Bossidy, 1991 yılında Allied Signal’ın CEO’su oldu. Koltuğuna oturduğunda devraldığı şirketi şöyle tarif etmişti; “Çalışan morali düşük, hisse senedi fiyatları dibe vurmuş, işletme karı yüzde 5’in altında, öz sermaye getirisi yüzde 10’larda. En büyük sıkıntı yönetim takımında, alttan üste geçebilecek insan sayısı yok denecek kadar az.”

 

Bossidy, 1999 yılında Allied Signal’ı Honeywell’le birleştirdi. O günlerde birleşme için “Müthiş bir operasyon” dendi. Birleşme sırasında Allied Signal’in fotoğrafı şöyleydi; hisselerinin değeri dokuza, işletme karı üçe katlanmış, sermaye getirisi yüzde 28’e çıkmıştı. Bossidy sorulduğunda başarıyı yönetim takımının yetkinliğine bağladı. Daha sekiz yıl önce şikayet ediyordu… 91’de enkaz alacaksın, 99’da “babalar gibi” satacaksın!

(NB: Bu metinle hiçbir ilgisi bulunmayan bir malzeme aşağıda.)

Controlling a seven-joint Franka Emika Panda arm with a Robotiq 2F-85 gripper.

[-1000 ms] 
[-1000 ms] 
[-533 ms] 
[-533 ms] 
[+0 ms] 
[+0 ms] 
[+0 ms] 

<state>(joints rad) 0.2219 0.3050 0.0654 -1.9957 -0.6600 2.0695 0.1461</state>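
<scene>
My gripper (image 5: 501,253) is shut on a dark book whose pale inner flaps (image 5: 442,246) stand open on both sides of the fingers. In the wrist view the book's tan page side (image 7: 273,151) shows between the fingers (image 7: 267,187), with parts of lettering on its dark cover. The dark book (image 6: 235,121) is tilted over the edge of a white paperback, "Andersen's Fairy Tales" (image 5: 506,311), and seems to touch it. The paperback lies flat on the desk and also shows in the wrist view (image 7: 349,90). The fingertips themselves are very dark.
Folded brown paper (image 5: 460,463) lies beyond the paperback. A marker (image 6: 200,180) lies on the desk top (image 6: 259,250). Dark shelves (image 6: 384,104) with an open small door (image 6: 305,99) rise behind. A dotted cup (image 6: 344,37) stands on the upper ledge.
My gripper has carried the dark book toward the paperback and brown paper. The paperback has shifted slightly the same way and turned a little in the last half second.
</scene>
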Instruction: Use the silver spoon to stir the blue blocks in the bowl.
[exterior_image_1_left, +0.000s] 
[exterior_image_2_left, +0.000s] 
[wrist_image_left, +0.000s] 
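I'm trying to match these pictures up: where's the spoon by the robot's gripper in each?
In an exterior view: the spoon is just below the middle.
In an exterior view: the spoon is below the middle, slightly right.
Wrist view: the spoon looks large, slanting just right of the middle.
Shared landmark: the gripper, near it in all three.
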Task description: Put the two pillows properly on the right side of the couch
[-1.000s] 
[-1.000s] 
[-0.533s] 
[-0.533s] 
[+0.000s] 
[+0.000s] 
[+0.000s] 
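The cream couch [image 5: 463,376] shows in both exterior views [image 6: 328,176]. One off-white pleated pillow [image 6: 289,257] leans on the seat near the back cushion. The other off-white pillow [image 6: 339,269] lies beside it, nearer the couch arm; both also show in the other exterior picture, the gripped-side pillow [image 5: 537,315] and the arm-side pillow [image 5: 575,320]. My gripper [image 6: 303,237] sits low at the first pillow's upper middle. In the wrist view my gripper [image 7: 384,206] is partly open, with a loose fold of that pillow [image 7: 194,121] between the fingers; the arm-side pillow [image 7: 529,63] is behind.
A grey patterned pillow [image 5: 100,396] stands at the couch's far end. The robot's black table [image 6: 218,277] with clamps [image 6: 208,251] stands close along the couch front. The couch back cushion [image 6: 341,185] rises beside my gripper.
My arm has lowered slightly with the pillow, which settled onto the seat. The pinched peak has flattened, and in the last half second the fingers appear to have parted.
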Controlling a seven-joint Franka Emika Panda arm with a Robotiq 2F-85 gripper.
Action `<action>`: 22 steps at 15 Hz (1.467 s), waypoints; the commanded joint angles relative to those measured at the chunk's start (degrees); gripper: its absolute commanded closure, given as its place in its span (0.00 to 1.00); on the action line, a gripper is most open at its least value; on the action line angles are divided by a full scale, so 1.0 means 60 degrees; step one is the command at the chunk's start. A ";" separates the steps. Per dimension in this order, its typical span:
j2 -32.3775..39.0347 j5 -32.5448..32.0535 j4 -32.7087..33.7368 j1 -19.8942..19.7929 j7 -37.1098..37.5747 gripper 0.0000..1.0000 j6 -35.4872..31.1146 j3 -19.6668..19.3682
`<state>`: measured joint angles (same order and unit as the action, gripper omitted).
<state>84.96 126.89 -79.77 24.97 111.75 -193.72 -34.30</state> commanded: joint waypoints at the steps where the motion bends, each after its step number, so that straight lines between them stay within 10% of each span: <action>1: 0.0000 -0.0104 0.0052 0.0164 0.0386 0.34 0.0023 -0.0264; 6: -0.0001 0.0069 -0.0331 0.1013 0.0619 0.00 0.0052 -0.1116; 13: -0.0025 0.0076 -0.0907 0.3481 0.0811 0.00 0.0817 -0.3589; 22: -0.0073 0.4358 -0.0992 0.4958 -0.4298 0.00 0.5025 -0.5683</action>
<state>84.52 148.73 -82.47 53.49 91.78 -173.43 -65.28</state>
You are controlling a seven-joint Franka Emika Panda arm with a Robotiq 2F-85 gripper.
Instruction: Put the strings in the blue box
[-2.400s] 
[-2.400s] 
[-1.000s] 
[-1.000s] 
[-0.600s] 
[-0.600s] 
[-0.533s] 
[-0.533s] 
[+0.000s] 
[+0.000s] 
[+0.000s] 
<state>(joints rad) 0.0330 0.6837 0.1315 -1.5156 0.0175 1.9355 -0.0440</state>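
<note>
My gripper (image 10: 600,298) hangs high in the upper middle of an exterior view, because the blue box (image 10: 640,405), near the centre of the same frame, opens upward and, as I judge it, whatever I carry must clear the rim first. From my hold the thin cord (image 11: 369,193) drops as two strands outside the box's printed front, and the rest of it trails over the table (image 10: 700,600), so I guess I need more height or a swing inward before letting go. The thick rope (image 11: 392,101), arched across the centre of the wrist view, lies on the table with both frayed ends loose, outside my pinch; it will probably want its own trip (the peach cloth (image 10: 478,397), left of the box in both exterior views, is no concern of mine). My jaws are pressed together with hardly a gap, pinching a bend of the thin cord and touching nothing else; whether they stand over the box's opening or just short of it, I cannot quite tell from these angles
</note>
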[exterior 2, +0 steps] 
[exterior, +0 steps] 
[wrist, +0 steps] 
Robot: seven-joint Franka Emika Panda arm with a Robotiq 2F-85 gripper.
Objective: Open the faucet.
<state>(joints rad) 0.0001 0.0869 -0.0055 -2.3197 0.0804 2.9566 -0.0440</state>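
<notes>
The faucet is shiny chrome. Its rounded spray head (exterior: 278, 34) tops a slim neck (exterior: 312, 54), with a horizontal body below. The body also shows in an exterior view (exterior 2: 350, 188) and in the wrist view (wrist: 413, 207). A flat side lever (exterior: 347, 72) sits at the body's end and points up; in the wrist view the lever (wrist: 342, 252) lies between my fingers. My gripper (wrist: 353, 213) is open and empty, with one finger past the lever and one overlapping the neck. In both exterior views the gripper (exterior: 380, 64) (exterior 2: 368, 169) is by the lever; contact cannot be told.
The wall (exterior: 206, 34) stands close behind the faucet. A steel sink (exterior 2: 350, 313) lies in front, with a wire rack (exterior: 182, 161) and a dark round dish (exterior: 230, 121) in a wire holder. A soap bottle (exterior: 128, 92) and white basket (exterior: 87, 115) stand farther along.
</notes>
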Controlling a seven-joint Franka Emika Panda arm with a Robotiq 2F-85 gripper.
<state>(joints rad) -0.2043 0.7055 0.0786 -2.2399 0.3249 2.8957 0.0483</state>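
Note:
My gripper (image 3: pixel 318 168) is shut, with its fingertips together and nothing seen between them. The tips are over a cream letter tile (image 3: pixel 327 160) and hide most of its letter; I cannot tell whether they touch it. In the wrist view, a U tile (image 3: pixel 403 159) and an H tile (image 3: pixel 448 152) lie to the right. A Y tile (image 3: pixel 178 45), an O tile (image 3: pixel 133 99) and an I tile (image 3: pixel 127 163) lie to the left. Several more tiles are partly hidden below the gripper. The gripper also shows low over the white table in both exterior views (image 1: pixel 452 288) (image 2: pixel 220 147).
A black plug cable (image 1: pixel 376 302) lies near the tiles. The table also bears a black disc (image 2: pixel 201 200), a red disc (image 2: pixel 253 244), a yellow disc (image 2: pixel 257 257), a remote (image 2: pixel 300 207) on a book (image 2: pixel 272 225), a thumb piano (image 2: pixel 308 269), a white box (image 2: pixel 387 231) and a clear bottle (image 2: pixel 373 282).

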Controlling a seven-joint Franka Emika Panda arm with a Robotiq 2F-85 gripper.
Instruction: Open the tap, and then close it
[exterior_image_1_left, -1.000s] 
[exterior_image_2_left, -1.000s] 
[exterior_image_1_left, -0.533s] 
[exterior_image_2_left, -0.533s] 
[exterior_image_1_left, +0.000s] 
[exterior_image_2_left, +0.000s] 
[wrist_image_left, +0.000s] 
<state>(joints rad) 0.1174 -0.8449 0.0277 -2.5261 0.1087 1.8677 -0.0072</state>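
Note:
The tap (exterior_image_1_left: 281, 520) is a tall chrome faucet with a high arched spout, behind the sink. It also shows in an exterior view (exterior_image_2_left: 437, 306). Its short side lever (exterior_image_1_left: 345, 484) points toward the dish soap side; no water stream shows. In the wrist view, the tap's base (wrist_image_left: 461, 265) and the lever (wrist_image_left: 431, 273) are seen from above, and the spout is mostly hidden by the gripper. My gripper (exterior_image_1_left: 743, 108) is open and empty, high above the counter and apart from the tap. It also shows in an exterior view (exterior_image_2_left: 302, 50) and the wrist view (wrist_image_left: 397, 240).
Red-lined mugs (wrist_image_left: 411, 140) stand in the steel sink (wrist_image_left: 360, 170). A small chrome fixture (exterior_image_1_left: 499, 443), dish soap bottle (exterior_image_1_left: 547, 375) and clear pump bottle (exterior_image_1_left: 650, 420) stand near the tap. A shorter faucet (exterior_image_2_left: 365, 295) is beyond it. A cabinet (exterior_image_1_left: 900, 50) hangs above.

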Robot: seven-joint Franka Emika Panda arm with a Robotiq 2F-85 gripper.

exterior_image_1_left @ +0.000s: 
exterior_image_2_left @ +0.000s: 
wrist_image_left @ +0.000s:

Bu satışın öyküsü bizikilere benzemiyor desem…

 

Allied Signal sekiz yıl içinde tarihe geçecek yönetici transferleri yaptı. Bu noktada tersten bakmanızı öneriyorum. Allied Signal tarihe karıştığında da, Amerikan piyasaları Allied Signal’li CEO istilasına uğradı. Bana kalırsa bir şirketin başarısı, işe aldığı doğru adam kadar, kendisinden ayrılan yöneticilerin gittiği pozisyonla ölçülmeli.

 

Bossidy başarının tesadüfi olmadığını söylüyor. Göreve geldikten sonra iki yıl boyunca günün en az yüzde 30-40’ını işe alım ve lider yetiştirme süreçlerine ayırmış. İnsan malzemesi hakkında doğru tespit yapabilmek için tek tek müdürlerle tanışmış, üretimi gezmiş, en kısa zamanda işten çıkartma, ardından da  işe alım süreci başlatmış… Kriteri son derece yalın; sadece gayretle iş yönetecek birileri değil, lider olarak yetişebilecek yeni insanları çekmek.

 

Bossidy yönetici gelişiminin, bir kurumun esas yetkinliğini oluşturması gerektiğini söylüyor. Allied Signal’daki ilk üç yılında 300 MBA mezunu genci işe alırken çoğuyla teker teker görüşme yapmış. Bu sıkıntıyı çekmeye değdiğini söylüyor. Şaşırtıcı bir yönetici tipi olduğu kesin. Onlarca adayın referanslarını da tek tek kendisi kontrol etmiş. Bir keresinde referans almak üzere aradığı bir CEO, “Neden sen arıyorsun?” diye sormuş. Herhalde, “senin insan kaynakları yöneticin yok mu be adam, böyle süfli işlerle uğraşıyorsun” demek istedi. Bossidy “Kişisel merakım” diye yanıtlamış.

 

Bossidy’nin, GE ve Allied Signal’da yaptığı işe alımlar bini buluyor. Aralarından iyiler de, çürükler de çıkmış. Başarı oranının yüzde 70 olduğunu söylüyor. Bir CEO’nun insan kaynaklarına diğer fonksiyonlardan daha fazla zaman ayırmak  zorunda olduğunu iddia ediyor.

 

İyi eğitimli ve yetkin; moda olduğu için küresel değil, dünyalı; kompleksiz, herkesin yöneticisi olmayı içselleştirmiş, işine gelenleri alıp diğerlerini bırakan değil, paketin tümüne talip liderlerin yönettiği, insan kaynaklarına samimiyetle önem verilen bir ülke hayal ediyorum.